How to complete this task
Please return the lines of the data that contain "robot".

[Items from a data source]

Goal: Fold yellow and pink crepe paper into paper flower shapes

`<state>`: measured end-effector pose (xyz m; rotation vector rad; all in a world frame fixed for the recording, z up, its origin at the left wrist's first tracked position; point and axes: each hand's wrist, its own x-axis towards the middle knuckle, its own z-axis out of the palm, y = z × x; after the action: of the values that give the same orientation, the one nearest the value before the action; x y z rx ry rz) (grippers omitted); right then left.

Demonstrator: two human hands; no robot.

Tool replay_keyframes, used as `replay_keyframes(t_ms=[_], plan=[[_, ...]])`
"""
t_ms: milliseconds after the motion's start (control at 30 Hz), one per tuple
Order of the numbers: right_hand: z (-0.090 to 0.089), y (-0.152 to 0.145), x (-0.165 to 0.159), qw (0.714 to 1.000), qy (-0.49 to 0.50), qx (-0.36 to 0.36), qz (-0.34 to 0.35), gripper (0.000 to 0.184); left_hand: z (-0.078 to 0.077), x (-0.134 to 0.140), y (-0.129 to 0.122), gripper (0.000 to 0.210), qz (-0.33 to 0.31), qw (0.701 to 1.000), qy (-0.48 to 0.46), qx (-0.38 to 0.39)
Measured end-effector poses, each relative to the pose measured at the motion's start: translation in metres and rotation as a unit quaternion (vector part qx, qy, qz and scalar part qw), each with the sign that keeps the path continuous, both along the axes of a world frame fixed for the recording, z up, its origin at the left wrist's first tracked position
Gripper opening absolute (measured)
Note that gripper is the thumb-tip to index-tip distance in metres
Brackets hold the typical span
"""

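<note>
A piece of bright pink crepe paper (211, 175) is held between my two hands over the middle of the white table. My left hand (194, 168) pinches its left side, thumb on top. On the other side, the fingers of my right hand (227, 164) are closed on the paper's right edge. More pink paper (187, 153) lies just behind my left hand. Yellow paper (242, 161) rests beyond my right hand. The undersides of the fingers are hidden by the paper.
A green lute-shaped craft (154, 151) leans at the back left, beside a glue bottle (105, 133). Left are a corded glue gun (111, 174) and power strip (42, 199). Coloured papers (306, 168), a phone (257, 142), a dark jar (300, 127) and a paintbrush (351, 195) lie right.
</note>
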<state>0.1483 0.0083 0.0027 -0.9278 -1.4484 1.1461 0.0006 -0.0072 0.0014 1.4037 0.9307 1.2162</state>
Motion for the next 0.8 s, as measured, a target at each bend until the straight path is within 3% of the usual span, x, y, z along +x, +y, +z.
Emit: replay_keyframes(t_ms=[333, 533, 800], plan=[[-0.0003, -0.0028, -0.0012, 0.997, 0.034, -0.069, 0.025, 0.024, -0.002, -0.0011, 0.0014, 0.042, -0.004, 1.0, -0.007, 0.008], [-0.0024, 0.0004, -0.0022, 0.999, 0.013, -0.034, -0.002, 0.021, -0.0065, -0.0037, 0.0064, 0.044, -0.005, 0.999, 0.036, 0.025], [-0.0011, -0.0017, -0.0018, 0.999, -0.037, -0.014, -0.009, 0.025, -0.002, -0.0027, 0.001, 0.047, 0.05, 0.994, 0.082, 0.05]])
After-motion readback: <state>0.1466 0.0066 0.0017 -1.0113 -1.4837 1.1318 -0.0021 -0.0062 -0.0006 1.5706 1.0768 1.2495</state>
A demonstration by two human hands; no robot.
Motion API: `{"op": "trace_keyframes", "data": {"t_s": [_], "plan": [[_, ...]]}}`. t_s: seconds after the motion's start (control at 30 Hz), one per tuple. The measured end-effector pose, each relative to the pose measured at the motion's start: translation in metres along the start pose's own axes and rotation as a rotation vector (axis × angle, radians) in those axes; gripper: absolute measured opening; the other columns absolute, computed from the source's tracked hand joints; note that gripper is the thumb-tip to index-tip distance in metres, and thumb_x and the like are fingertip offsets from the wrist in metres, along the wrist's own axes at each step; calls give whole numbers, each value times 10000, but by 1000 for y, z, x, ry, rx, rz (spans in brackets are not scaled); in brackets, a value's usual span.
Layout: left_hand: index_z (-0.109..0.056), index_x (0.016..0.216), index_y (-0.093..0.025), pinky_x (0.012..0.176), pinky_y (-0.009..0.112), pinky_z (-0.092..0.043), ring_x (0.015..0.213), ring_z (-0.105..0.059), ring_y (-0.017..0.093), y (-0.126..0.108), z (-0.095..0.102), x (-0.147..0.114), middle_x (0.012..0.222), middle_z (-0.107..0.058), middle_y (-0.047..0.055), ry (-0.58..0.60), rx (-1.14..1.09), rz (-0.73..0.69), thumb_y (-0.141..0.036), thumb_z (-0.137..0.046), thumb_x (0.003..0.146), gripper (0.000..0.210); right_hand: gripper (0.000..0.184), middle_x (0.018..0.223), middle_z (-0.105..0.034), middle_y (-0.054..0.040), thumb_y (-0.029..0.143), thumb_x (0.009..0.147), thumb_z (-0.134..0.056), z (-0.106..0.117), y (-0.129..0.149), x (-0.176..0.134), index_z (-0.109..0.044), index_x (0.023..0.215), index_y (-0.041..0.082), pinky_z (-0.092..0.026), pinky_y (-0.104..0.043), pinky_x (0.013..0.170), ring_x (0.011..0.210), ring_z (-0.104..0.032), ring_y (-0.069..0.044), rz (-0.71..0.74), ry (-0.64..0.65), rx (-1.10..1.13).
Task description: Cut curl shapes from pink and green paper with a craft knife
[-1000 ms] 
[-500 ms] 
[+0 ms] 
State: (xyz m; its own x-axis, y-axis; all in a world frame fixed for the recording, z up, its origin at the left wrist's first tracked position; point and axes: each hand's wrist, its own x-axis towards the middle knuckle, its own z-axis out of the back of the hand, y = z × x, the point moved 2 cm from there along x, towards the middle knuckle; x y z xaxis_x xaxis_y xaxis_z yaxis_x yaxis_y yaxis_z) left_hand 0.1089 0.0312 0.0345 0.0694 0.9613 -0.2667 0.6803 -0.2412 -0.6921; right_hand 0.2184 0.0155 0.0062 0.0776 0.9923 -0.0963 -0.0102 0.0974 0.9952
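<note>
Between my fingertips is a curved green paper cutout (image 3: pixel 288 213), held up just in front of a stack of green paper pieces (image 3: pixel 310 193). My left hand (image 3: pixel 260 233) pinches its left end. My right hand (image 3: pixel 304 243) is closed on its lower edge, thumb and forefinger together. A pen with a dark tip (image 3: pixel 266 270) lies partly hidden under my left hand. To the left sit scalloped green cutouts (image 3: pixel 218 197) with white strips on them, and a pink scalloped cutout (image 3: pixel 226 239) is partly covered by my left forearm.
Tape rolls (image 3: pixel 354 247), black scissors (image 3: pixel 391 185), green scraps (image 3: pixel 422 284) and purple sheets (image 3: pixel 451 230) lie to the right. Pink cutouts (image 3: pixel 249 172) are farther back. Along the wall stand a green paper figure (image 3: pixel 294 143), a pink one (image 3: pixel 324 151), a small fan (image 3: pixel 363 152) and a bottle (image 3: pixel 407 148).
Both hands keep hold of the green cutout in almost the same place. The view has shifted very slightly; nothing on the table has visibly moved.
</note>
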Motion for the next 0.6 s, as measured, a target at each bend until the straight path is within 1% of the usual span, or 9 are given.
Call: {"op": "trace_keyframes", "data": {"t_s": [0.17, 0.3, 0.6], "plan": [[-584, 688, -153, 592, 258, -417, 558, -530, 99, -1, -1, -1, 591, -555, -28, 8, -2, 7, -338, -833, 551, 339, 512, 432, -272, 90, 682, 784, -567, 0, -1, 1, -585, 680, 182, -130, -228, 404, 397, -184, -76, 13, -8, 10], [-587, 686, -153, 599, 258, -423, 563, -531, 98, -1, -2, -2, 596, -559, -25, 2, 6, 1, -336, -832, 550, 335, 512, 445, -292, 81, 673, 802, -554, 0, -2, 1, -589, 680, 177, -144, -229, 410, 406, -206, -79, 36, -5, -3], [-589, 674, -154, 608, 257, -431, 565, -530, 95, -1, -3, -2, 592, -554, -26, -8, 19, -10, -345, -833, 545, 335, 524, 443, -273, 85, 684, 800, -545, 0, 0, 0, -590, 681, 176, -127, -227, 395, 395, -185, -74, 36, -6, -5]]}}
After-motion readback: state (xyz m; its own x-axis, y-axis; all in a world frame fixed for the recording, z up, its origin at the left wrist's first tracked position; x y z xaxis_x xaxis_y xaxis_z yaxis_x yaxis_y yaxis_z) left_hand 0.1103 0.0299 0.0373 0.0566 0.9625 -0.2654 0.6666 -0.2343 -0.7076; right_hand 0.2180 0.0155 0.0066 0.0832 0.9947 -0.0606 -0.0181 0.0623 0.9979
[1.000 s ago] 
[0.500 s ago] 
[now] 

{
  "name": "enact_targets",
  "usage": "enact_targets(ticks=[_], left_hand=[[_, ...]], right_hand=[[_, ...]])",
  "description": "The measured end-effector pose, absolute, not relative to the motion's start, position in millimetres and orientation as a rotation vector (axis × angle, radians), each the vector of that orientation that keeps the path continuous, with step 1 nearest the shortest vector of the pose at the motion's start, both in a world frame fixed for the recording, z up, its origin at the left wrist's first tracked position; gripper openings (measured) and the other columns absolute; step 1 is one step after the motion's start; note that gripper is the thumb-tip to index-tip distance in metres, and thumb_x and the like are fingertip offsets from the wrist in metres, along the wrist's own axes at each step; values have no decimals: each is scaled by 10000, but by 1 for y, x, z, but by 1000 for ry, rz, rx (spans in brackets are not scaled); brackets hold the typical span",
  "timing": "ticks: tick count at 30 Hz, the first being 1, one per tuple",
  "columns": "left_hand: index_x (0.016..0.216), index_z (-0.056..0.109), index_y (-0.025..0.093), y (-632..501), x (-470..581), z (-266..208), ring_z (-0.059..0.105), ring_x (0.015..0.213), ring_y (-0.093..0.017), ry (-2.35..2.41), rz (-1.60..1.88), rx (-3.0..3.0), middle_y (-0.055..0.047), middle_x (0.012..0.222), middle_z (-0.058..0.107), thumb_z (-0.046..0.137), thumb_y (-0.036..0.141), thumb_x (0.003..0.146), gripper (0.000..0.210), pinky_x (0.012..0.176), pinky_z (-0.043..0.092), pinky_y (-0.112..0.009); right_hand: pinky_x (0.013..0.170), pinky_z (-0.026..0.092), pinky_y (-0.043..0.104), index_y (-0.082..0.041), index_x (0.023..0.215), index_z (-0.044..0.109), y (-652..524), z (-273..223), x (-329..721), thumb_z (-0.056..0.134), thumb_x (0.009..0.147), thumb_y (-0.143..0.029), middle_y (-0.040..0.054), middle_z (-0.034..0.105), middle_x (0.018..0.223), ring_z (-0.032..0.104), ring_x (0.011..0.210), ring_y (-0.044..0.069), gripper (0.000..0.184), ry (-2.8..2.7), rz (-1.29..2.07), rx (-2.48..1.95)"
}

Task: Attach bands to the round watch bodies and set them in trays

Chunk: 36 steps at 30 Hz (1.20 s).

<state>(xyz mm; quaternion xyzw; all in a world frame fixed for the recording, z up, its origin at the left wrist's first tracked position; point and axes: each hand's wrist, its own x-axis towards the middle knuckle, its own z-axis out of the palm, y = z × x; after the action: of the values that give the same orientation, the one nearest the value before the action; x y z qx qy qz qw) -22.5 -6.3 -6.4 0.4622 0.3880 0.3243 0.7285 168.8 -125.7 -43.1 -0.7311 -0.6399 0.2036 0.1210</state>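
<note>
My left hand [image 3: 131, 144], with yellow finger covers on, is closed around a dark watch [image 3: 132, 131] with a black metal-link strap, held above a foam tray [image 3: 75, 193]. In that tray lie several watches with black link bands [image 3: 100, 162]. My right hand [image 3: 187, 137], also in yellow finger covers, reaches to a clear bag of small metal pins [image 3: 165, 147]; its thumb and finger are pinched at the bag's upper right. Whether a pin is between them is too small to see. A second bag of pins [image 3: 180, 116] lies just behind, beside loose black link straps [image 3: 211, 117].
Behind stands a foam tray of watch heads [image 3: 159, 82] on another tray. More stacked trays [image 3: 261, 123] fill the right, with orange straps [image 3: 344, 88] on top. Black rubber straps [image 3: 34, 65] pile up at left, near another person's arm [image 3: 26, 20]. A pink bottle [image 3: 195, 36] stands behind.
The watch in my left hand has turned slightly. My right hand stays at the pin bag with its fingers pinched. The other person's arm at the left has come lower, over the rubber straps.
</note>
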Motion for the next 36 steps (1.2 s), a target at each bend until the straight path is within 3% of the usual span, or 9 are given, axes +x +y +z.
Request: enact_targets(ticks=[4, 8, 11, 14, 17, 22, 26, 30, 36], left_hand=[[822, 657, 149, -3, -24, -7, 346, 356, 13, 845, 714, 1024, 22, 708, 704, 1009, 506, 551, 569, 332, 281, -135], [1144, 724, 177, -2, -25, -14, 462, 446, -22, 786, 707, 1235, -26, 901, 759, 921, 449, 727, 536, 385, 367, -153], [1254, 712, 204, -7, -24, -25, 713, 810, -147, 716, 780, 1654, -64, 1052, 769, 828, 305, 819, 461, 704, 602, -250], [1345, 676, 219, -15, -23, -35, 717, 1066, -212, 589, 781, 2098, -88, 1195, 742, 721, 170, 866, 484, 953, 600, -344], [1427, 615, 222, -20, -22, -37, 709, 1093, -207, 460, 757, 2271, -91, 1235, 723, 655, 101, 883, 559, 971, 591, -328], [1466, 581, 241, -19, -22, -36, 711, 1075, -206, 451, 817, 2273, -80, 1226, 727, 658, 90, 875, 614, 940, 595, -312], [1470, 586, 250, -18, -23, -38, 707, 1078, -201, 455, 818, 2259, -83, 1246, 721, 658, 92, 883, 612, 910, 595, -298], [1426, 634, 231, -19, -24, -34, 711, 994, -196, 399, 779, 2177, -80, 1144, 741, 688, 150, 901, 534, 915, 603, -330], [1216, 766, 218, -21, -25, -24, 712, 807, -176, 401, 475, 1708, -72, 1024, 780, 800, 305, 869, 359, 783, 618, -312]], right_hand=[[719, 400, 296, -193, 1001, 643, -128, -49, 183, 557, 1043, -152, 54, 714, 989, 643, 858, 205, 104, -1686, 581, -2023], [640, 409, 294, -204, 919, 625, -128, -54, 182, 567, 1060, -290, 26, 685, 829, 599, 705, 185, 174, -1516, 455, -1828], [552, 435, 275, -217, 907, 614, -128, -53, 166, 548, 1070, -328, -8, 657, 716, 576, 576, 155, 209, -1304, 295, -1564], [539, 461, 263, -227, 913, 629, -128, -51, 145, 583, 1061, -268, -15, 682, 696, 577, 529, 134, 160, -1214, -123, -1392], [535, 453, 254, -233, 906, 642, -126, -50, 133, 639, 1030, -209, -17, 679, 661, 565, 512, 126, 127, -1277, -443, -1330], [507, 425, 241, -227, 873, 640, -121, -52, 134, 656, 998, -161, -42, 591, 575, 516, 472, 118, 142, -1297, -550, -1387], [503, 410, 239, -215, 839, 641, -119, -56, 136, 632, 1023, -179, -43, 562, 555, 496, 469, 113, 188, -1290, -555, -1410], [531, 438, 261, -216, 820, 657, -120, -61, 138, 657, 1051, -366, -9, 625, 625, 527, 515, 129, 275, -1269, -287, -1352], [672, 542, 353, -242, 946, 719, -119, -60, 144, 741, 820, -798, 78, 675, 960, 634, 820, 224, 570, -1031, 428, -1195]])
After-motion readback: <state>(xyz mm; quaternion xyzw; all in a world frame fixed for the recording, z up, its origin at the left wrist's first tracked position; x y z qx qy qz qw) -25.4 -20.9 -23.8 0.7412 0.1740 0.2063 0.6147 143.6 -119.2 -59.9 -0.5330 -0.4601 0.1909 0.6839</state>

Output of the task
Demonstrator: two human hands; no robot.
A demonstration by two human hands; no robot.

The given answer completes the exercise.